My primary interests are with the OpenMicroBlogging protocol, and Laconi.ca. OMB needs serious work – a bit more democracy around it and better documentation. I'm still not sure how various Laconica sites interact with each other. It would be nice to see OMB as something can be viewed as truly open and something anyone could build a service off of, with or without using Laconi.ca as the server backend.
Vision-wise I'd love to see these services take the whole field past the “Twitter replacement” concept and more into the evolution of the behavior. Even the term “micro blogging” is misleading, since many examples of Twitter user behavior have nothing to do with blogging or even status updates, especially in the case of interacting with various Twitter-API dependent sites. I've started calling it “published short messaging”, which is deliberately more open-ended.
In some ways I'd like to see OMB or Laconica evolve into something that could be installed everywhere, as ubiquitous as email. In some ways it should be just a feature for an ISP or social networking site rather than services unto themselves. It would dissolve Identi.ca, Twitter, Pownce or Plurk as “microblogging” brands though – I suppose these services would simply become specialized published short messaging communities…
Anyhow, there's my little rant on the subject – thanks for the writeup!
Hey Brian – so glad my blog could be one of your first comments! Did you
implement that with your own code, or using Laconi.ca out of curiosity?
It's very nice regardless – would love to know more about how you
implemented it.
Hi everybody, this is one of my first blog comments evar, but I think i'm the first guy to be so taken with the omb spec that I implemented it myself.

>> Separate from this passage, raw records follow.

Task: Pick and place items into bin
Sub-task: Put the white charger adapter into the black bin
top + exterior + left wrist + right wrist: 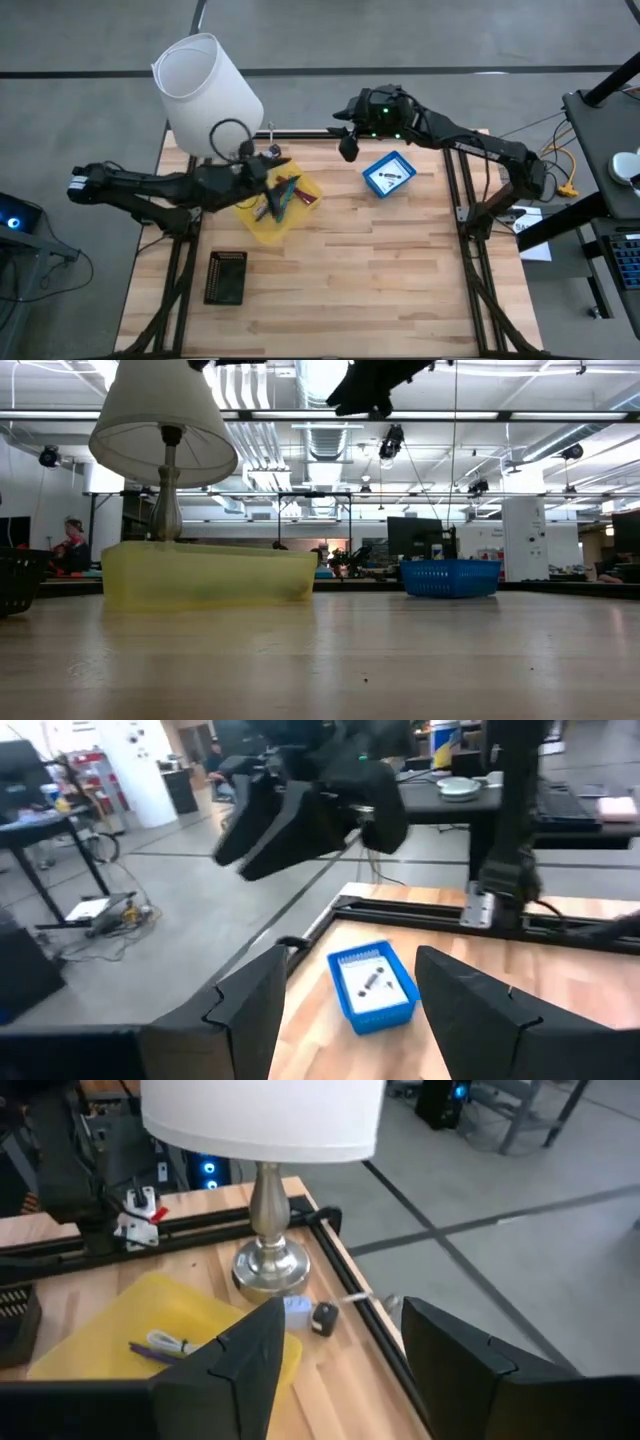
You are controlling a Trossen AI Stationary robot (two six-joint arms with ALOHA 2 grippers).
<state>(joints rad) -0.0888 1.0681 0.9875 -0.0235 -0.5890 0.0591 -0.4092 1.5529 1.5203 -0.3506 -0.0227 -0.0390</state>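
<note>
A yellow bin point(262, 228) sits left of the table's middle. In it lie a teal pen point(285, 192) and purple pieces point(165, 1346). My left gripper point(283, 168) hovers open over the bin's far side, pointing toward the blue basket point(372, 985). That basket point(388, 175) holds a white packet and a small dark piece. My right gripper point(347, 143) hangs open and raised near the far edge, between the lamp and the blue basket. Beside the lamp's base point(270, 1266), a small dark object point(323, 1317) and a pale piece point(296, 1309) rest on the table.
A white-shaded lamp point(205, 92) stands at the far left corner, close behind the yellow bin point(210, 575). A black basket point(226, 277) sits near the near left side. The black frame rail point(300, 133) runs along the far edge. Bare wood spreads over the near right half.
</note>
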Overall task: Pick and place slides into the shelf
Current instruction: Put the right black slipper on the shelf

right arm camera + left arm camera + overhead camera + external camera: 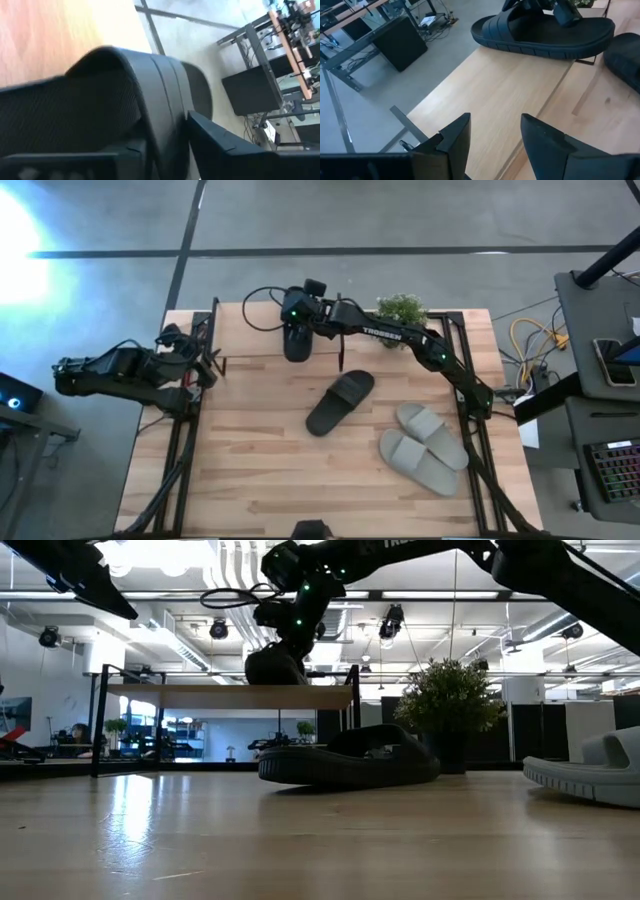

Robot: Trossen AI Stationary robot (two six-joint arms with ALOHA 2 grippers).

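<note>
Left of the shelf (pixel 300 330), the left pincer (pixel 205 365) waits off the surface (pixel 260 470) edge, its fingers standing apart on nothing. On the shelf's top board lies one black slide (pixel 297 340), the right pincer (pixel 298 315) over it with a finger at the strap; whether it grips or has let go I cannot tell. Right of the shelf, the second black slide (pixel 340 402) lies apart on the surface, the grey pair (pixel 425 445) farther right, touching each other. These slides look light, soft and springy, best pinched across the wide strap. Room between them is open; the plant (pixel 402 308) and the shelf's thin frames crowd the far edge.
</note>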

I first bookmarked it on June 16 and started working on my implementation right away, leaning on the diso-project's OAuth/XRDS wordpress plugins I had some of the spec working when Laconi.ca and Identi.ca were announced 2 weeks later.
From there I grabbed Laconi.ca and started to make my service compatible.

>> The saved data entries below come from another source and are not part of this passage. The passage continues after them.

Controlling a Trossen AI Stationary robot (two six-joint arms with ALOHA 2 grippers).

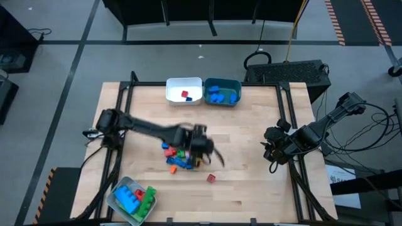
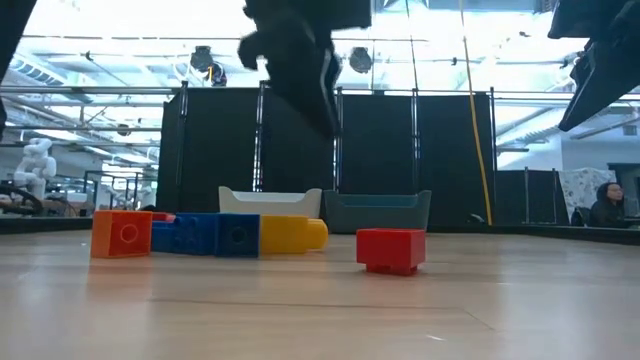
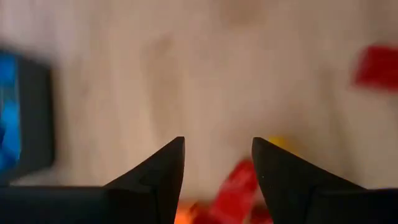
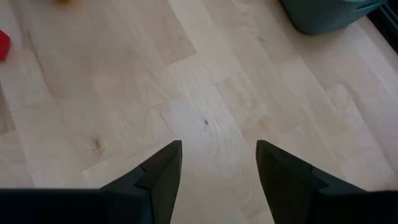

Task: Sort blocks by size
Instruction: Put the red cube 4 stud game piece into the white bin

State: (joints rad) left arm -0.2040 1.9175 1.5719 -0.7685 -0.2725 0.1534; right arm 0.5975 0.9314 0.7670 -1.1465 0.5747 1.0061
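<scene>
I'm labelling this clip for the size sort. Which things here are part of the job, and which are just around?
Part of the job:
- loose blocks mid-table
- lone red block
- white bin, teal bin, clear-grey bin
- left gripper, open over the pile

Just around:
- right gripper, open, parked at the table's right edge
- person in the room behind

A loose cluster of blocks [image 1: 179,157] in blue, red, orange and green lies near the middle of the desk [image 1: 251,188]. A single small red block [image 1: 211,178] sits apart from it, studs down as the low view shows. In that view an orange block [image 2: 121,233], two blue blocks [image 2: 205,234] and a yellow block [image 2: 292,234] form a touching row. One red block [image 1: 184,95] lies in the white bin [image 1: 173,85], several blue ones [image 1: 216,94] in the teal bin [image 1: 237,85], and large blue and green ones [image 1: 135,197] in the clear-grey bin [image 1: 113,199].
</scene>
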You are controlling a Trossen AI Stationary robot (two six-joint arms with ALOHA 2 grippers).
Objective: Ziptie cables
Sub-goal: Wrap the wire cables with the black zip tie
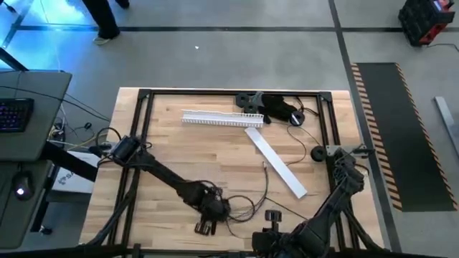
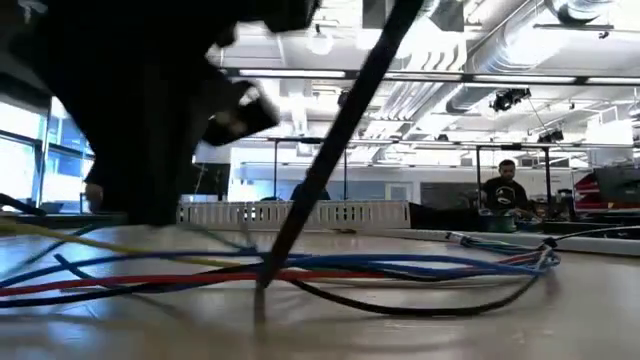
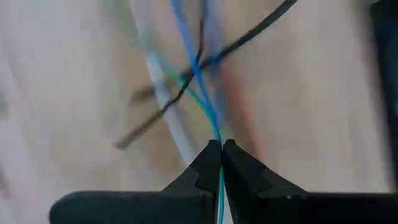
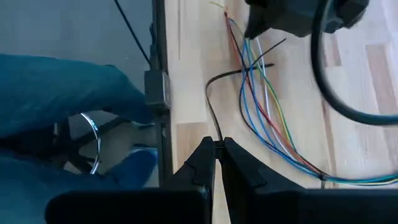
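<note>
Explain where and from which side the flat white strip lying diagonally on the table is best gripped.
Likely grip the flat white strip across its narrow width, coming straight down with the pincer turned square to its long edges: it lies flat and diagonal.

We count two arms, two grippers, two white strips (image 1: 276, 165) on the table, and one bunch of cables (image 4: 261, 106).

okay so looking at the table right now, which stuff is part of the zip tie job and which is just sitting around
Part of the job:
cables, pinched by the left gripper
black zip tie, pinched by the right gripper

Just lying about:
white slotted strip
flat white strip
black gadget
</note>
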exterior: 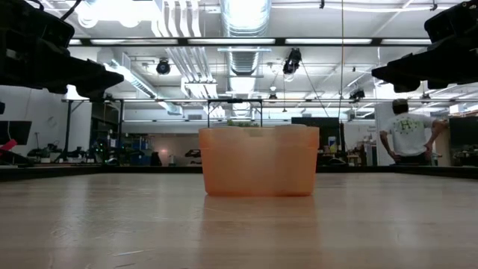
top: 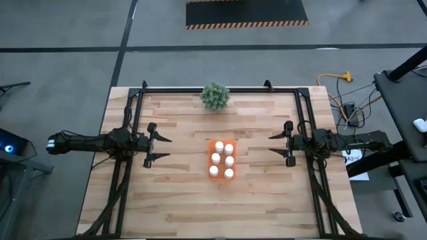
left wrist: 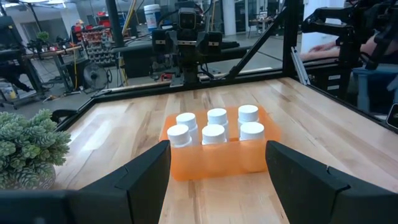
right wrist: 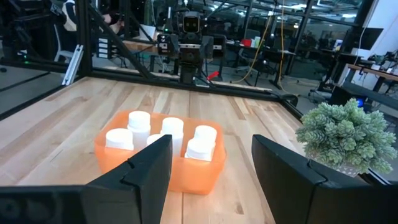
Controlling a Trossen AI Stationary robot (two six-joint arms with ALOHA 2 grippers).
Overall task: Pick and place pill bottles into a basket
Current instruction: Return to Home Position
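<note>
1. All six pill bottles (top: pixel 229 161) are seen packed in two rows inside the orange basket (top: pixel 211 142), dead centre of the high view, so nothing's left to be picked.
2. The left gripper (top: pixel 167 148) is held mid-left and the right gripper (top: pixel 272 144) mid-right. Both are spread wide and empty, well apart from the basket, probably parked so it isn't bumped.
3. In the low view the bottles can barely be made out through the orange wall, and both arms are cut off at the upper corners.

I'm counting six pill bottles (top: pixel 215 158), one basket (exterior: pixel 258 161), one plant (top: pixel 215 96) sitting at 12 o'clock, one person (exterior: pixel 409 131) standing around.
</note>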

Anyway, the reason I'm posting a comment here is because of Ron's comment about “could be installed everywhere” — that's a huge part of how I write PHP code. In fact my implementation of omb should work on Mac, Linux, Windows, PostgreSQL, MySQL, PHP4, PHP5 etc.
Check it out here:
http://openmicroblogger.com
http://openmicroblogger.org
Thanks, and thanks especially to Evan for putting together OAuth/XRDS etc into something really useful and fun.
— Brian
Ah, very cool. Thanks for the follow up.
Ah, very cool. Thanks for the follow up.